This is a bit long, but here goes-
Physically I do feel okay most of the time, sleeping good, eating VERY good (I’ve been told not to lose any more weight during cancer treatments). I’ve had six rounds of chemotherapy, which has caused the tumors to either shrink or stabilize, I’m now doing Immunotherapy (chemotherapy, in addition to destroying cancer cells, also tears down the immune system, Immunotherapy rebuilds it). I’ve also started an infusion of a bone hardening drug (Zometa), as the cancer has spread to the bones. This is to reduce the risk of bones becoming brittle or breaking, should I fall. I had my first treatment of the Zometa on Tuesday, and that seemed to go well. Prior to my starting this drug, I had to have some oral surgery at the University of Iowa Dental Clinic, as there was significant bone loss in two of my back molars. Not having this surgery would have me be subject to enlarged or swollen jaw from taking the Zometa, and not taking it was not an option. Two PET scans I’ve had show I may be moving in the right direction. Another one is due on July 9th, and next Immunotherapy and Zometa infusions will be on July 14th.
There was also concern that my enlarged prostate could be a sign of possible bladder cancer. There was a bit of blood in my urine a couple months ago, but a drug I was given for that took care of the issue almost immediately. Still, I’ve been waking up 2-3 times during the night to use the bathroom, so, to err on the side of caution, a cystoscopy of my bladder was done yesterday (that’s where they stick a _____ in my ________). After the nurse finished prepping me, the procedure was supposed to start right away, but they had to wait a few minutes because the nurse was EXTREMELY gorgeous, and I “physically” let her know I found her very attractive.

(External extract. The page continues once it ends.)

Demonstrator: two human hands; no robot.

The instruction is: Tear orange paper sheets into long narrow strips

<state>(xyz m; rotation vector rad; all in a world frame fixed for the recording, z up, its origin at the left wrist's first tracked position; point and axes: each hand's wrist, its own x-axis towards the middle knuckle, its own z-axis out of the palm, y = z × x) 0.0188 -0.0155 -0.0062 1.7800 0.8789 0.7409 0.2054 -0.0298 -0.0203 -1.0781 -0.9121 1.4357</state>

The actual procedure was done in less than 4 minutes, the findings showed no signs of bladder cancer, now the results go to a pathologist for further analysis, but indications are 95% certain of no bladder cancer. I’ll know in a week the final results. If they’re good, I’ll get a letter. If they’re bad, I’ll get a phone call. So here’s to no phone call.
Kidneys are fine, red blood count is fine, white blood count is fine, cholesterol is perfect, respiratory system seems clear, so I am encouraged. Hoping the progress continues.
I am able to drive myself to appointments, grocery store, post office, or wherever I need to go. I walk 2 miles every day (unlike a year ago when I was doing 5-6 miles every day, but I do what I can when I can). Yesterday when I went for my Urology appointment, the clinic was on the 4th floor, and I took the stairs, and didn’t get short of breath.
Physically I do feel very good, however, I have to say, with everything else going on, emotionally, I’m at the lowest point I’ve ever been in my life. I’m hoping that changes soon. I have been seeing a therapist for this (last two sessions have been via video chat due to the virus). The sessions have been helping. (And this therapist is very hot too, so that’s another added bonus).
Still, I miss my traveling, I miss the concerts, and I’m really REALLY missing hanging out with friends and tailgating.
So, as I said, physically I’m okay, but emotionally I’ve been a bit of a train wreck. I do find that not turning on the TV news and staying off of social media (especially during an election year) keeps my mental state and anger in check.
I am absolutely blown away by the cards, texts, and phone calls by so many of you- other than 3 cousins and an 82 year old aunt in the area, there is no other family of mine close by, only 1 or 2 close friends, so 90% of me getting through this is due in large part to all of you- the parrotheads- who I’ve ALWAYS considered family, and the best therapy ever.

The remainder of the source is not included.